AIM OF THE EXERCISE: In the listing below, locate the lines that hold "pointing" and copy them.

DATA EXCERPT:
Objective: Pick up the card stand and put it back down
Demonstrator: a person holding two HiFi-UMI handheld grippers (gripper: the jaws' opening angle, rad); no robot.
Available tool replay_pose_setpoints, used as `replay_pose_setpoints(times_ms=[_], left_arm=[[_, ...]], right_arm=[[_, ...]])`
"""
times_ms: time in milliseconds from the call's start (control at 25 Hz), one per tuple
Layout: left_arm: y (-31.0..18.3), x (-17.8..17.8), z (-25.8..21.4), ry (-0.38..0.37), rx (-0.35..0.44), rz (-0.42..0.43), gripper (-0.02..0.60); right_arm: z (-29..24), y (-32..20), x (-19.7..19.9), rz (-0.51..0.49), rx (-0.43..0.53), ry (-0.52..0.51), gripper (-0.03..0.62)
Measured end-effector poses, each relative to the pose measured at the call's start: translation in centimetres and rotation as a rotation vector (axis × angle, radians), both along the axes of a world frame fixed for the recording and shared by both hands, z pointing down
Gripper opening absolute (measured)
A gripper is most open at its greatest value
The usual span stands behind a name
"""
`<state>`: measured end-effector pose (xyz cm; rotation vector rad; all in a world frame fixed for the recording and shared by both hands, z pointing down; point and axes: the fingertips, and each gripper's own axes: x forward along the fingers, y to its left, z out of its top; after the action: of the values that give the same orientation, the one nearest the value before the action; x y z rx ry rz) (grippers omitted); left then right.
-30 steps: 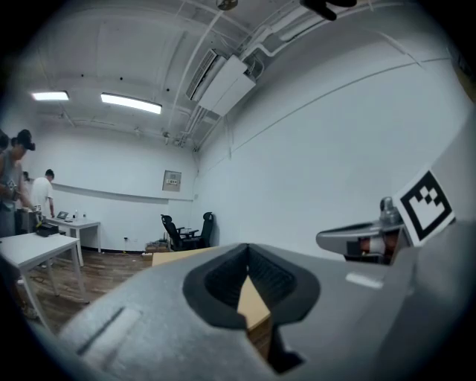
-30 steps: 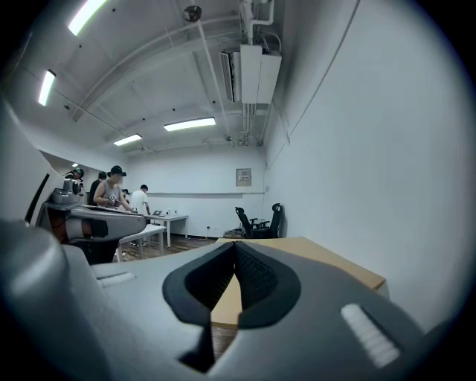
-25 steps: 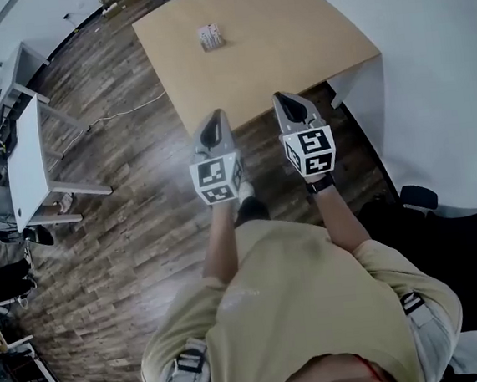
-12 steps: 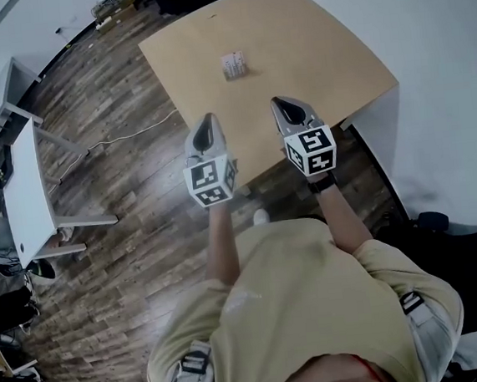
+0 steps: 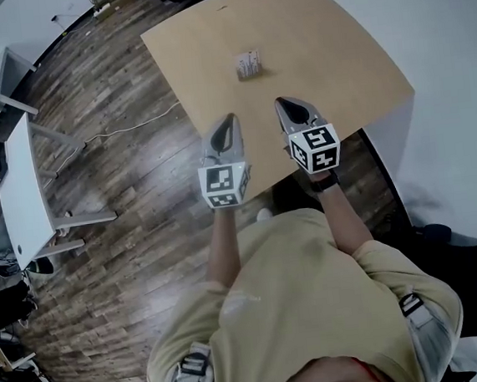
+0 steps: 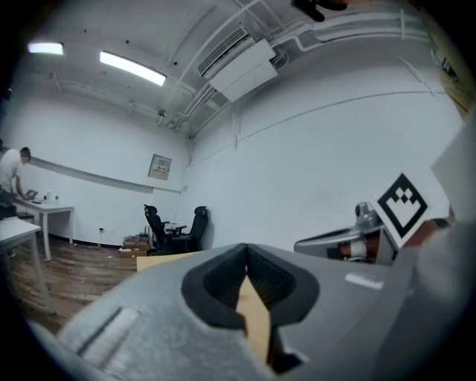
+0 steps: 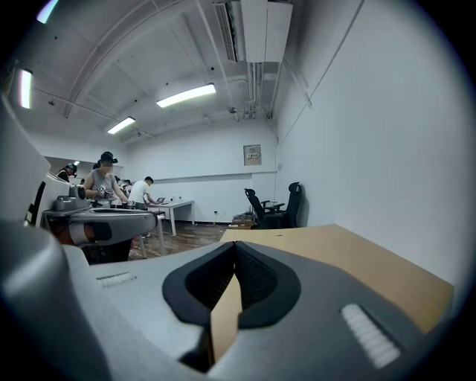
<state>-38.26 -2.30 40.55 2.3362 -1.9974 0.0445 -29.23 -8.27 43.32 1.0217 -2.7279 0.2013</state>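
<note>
Head view, change: table (image 5: 350, 41) sits lower and nearer in frame than a second ago; the person has come up to it.
Grippers, change: left gripper (image 5: 229, 120) and right gripper (image 5: 284, 103) had their tips only at the near edge, now both reach over the tabletop. The left one has drawn in toward the right one since half a second ago.
Card stand: card stand (image 5: 248, 65) stands on the tabletop ahead of both grippers, roughly between their lines and apart from both tips. It has not shifted on the table.
Left jaws: closed, pads meeting at the tip, nothing held; only tan tabletop shows through the slit below.
Right jaws: closed as well, empty, same tan strip in the slit.
Near edge: passes under the gripper bodies, about at the marker cubes; left gripper lies over the near left corner.
Right edge: close to the white wall (image 5: 451, 48); black chair (image 5: 473, 272) behind the person's right side.
Left side: open wood floor (image 5: 120, 180), a cable (image 5: 132, 127) on it, white desks (image 5: 19, 178) well apart.
Tabletop room: bare all round the stand.
Gripper views: stand hidden behind the jaws in both; office chairs (image 7: 271, 202) at the far wall.
</note>
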Motion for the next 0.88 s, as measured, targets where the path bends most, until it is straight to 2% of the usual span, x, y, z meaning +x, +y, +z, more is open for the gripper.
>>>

EXERCISE RESPONSE:
Measured end-effector poses, each relative to the pose measured at the call's start: translation in centimetres and rotation as a rotation vector (axis × angle, radians), both along the axes of a world frame fixed for the recording and shared by both hands, z pointing down
`<state>`: measured end-effector pose (xyz cm; rotation vector rad; all in a world frame fixed for the recording and shared by both hands, z pointing down; point and axes: the fingertips, and each gripper's own axes: x forward along the fingers, y to its left, z out of its top; after the action: of the values that give the same orientation, the one nearest the value before the action; x y z rx ry rz) (grippers omitted); left then right.

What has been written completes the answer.